08.01.2013 | Research

Aktives Fondsmanagement in Rezessionen

Aktiv gemanagte Investmentfonds liefern in Rezessionen keine signifikante Outperformance gegenüber passiven Managementkonzepten. Zu diesem Ergebnis kommen Shaun A. Pfeiffer von der Edinboro University und Harold R. Evensky von der Texas Tech University in einem Arbeitspapier, das in der Herbstausgabe des Journal of Investing veröffentlicht wurde. Dazu haben die Autoren die monatlichen Renditen von Aktienfonds zwischen 1990 und 2010 analysiert. Der höheren Gebührenstruktur aktiv gemanagter Fonds steht demnach kein signifikanter Performancevorteil gegenüber. Im Durchschnitt gilt dies sowohl in der Betrachtung einzelner Konjunkturzyklen als auch über die gesamte Analyseperiode.

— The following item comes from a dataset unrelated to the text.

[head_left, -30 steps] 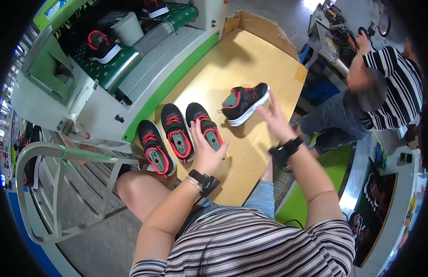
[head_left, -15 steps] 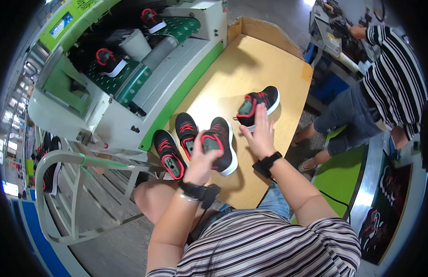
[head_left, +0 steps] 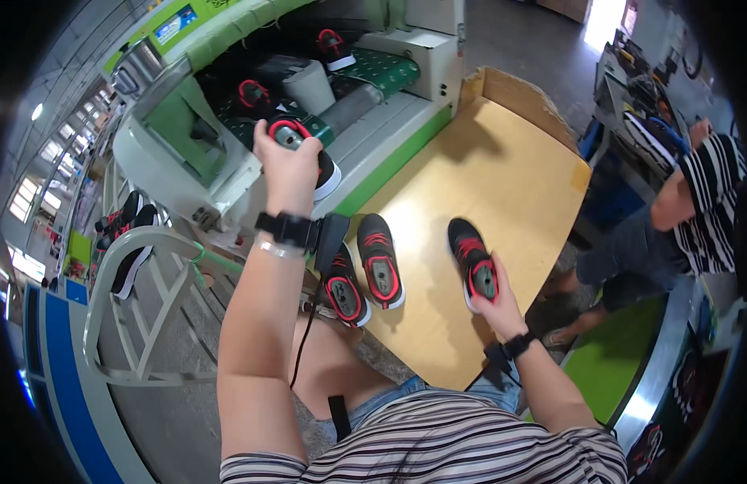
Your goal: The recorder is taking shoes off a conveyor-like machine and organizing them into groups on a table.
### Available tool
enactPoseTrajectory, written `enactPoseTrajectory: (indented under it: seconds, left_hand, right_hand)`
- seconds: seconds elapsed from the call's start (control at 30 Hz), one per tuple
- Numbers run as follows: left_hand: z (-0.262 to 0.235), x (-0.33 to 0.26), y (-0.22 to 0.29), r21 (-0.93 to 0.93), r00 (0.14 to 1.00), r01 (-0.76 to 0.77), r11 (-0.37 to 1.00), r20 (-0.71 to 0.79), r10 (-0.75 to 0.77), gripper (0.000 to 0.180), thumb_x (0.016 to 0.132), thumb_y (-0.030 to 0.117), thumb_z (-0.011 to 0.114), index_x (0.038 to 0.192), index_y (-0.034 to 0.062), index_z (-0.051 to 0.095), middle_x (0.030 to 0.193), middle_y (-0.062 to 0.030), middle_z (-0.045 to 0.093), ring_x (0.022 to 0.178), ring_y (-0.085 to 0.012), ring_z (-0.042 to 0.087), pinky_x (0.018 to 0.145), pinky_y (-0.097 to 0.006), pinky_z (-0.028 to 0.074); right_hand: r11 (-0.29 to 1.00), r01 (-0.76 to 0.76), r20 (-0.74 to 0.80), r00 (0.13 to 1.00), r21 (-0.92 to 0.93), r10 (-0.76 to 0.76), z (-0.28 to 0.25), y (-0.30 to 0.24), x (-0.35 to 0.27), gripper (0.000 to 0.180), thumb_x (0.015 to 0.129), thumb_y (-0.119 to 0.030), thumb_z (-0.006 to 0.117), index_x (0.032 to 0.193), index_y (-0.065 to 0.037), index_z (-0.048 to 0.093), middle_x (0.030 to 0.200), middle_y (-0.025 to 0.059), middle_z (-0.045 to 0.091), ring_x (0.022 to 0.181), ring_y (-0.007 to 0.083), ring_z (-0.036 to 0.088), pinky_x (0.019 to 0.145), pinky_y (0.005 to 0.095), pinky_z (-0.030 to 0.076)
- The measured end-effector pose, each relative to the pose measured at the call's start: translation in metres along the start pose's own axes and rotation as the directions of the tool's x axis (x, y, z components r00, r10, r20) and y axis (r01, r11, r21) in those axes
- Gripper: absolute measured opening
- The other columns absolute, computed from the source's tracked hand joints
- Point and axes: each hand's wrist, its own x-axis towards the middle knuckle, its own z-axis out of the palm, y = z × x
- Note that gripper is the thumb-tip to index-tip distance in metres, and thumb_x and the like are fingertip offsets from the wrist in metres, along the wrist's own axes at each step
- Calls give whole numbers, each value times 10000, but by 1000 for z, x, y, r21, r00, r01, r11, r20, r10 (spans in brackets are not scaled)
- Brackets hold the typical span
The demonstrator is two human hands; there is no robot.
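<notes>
1. Head view, left: my left hand (head_left: 286, 165) is raised over the green-and-white machine (head_left: 228, 153), fingers clamped round a black-and-red shoe (head_left: 309, 157) – heel end with white sole edge showing to the right of my knuckles.
2. Head view, right: my right hand (head_left: 496, 302) rests low on the yellow-brown table (head_left: 502, 185), fingers closed on the heel of a second black-and-red shoe (head_left: 474, 262), which lies on the tabletop, toe pointing away from me.
3. Head view, between the hands: two more matching shoes – one (head_left: 379, 260) flat on the table, one (head_left: 343, 290) just beside it at the table's near-left edge.
4. Head view, far: another shoe (head_left: 335, 48) sits on the green dotted belt (head_left: 381, 68) of the machine.
5. Head view, right rim: a person in a striped shirt (head_left: 708, 210) sits near the table.
</notes>
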Motion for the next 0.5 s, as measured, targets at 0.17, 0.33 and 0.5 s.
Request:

Quelle: Pfeiffer, Evensky (2012)

Ebenfalls finden die Autoren wenig Hinweise für Performance-Persistenz. Rund 20 % der "Gewinner" des vorigen Konjunkturzyklus liegen auch im darauffolgenden unter den besten Fonds. Genauso landen weniger als 20 % der "Verlierer" im nächsten Zyklus wieder am Ende der Rangliste. Die Analyse der Autoren beschränkt sich allerdings auf die Retail-Anteilsklassen der Fonds und schließt institutionelle Anteile explizit von der Untersuchung aus. Die typischerweise niedrigere Gebührenstruktur der institutionellen Anteilsklasse könnte zu vorteilhafteren Ergebnissen führen.